# WORK REQUIRED
Transcribe the listing word for word, beginning at its first line and ending at the line containing "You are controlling"; omit the pictures.

# GIVEN ENTRIES
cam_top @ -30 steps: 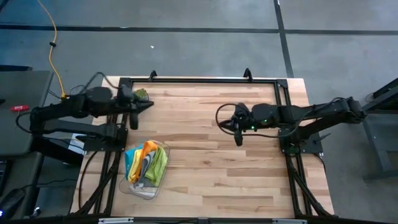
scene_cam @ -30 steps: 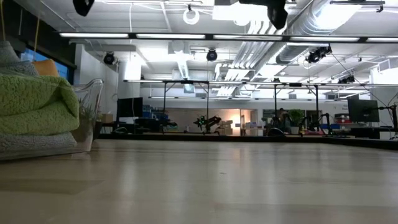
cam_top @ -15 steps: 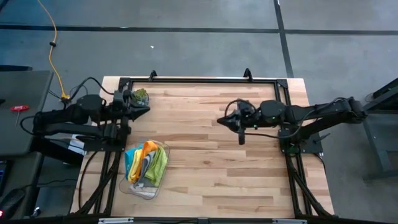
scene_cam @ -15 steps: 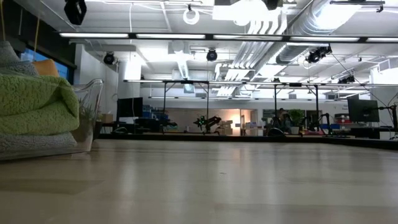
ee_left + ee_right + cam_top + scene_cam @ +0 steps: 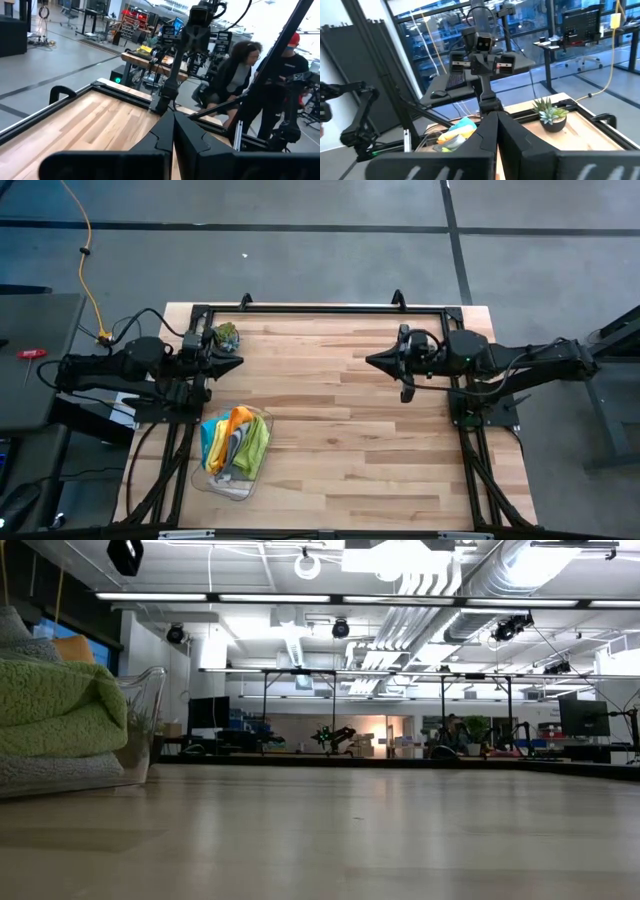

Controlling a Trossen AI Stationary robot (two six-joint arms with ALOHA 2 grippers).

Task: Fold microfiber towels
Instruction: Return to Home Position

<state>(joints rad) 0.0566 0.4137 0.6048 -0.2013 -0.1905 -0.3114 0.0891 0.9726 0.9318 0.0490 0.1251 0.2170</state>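
Low view: towels (image 5: 55, 715) cut off; bin (image 5: 152, 705) half-seen.

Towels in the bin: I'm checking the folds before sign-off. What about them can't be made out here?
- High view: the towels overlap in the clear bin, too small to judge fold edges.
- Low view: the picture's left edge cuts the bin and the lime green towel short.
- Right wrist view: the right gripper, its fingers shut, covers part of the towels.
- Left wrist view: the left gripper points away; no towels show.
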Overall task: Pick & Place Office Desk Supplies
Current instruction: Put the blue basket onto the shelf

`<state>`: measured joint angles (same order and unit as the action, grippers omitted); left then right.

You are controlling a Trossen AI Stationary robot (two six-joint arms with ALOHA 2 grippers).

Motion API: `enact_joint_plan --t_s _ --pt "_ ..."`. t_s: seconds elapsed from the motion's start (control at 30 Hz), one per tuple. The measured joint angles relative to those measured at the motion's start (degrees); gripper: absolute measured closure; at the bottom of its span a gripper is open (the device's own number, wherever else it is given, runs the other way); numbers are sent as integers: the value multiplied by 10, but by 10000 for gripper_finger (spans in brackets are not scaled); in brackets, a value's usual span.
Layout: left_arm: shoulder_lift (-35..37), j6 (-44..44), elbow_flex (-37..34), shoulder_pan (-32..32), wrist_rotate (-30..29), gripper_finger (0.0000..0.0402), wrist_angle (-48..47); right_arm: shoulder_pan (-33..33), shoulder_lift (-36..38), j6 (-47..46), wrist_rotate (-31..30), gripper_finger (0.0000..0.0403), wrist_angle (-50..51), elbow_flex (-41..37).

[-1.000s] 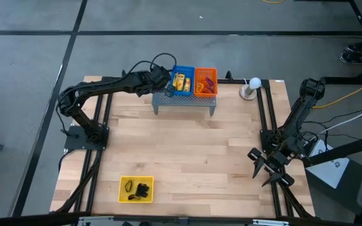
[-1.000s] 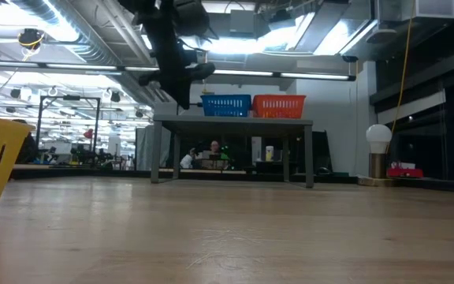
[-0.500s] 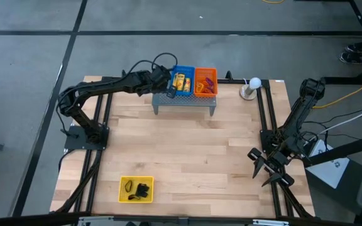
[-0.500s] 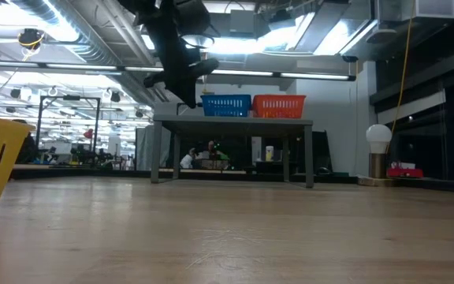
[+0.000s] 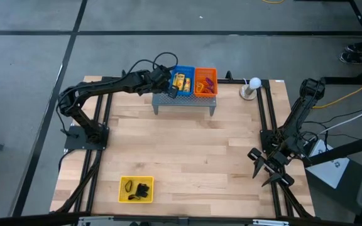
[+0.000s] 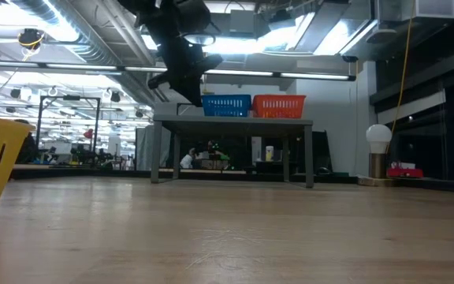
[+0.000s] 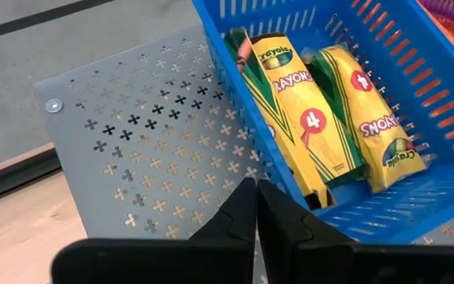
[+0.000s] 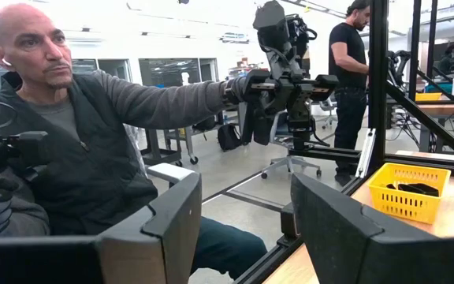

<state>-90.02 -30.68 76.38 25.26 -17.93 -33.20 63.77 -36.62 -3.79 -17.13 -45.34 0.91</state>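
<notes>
Two yellow crayon packets (image 7: 299, 118) lie flat in the blue basket (image 5: 182, 80), which stands on the grey perforated shelf (image 5: 185, 102) beside an orange basket (image 5: 205, 81) with thin loops in it. My left gripper (image 7: 256, 207) hovers shut and empty over the shelf top, just outside the blue basket's left wall (image 7: 235, 102), slanting down; the low view shows its tips (image 6: 192, 99) above the shelf. My right gripper (image 5: 264, 172) waits open and empty at the table's right edge, pointing out into the room. Black clips lie in a yellow basket (image 5: 136, 189) near the front left.
A white ball lamp (image 5: 251, 88) stands on the table to the right of the shelf. Bare wood (image 5: 187, 150) spreads between the shelf and the yellow basket. A seated person (image 8: 61, 150) and another arm rig show beyond the table in the right wrist view.
My left gripper has tipped and swung its shut tips a little toward the blue basket, while the arm stays in place.
</notes>
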Motion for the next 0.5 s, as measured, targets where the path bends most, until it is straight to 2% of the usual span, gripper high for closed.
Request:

# TASK SOLUTION
cam_top @ -30 steps: 
scene_cam @ -30 steps: 
cam_top @ -15 steps: 
scene_cam @ -15 steps: 
ee_left + ee_right + cam_top + scene_cam @ +0 steps: 

Controlling a Trossen AI Stationary robot (two six-joint arms with ALOHA 2 grippers).

Task: Fold microfiber towels
Instruction: Return to Home Position

<state>(joints rad) 0.0566 0.4137 0.6048 -0.2013 -0.1905 -0.3114 0.0891 0.9726 0.9318 0.0490 0.1251 0.2170</state>
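Low view: towels (image 5: 55, 715) cut off; bin (image 5: 152, 705) half-seen.

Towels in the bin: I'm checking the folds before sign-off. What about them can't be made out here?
- High view: the towels overlap in the clear bin, too small to judge fold edges.
- Low view: the picture's left edge cuts the bin and the lime green towel short.
- Right wrist view: the right gripper, its fingers shut, covers part of the towels.
- Left wrist view: the left gripper points away; no towels show.
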Overall task: Pick & Place Office Desk Supplies
Current instruction: Put the blue basket onto the shelf

`<state>`: measured joint angles (same order and unit as the action, grippers omitted); left then right.

You are controlling a Trossen AI Stationary robot (two six-joint arms with ALOHA 2 grippers).

Work on this exercise has concluded.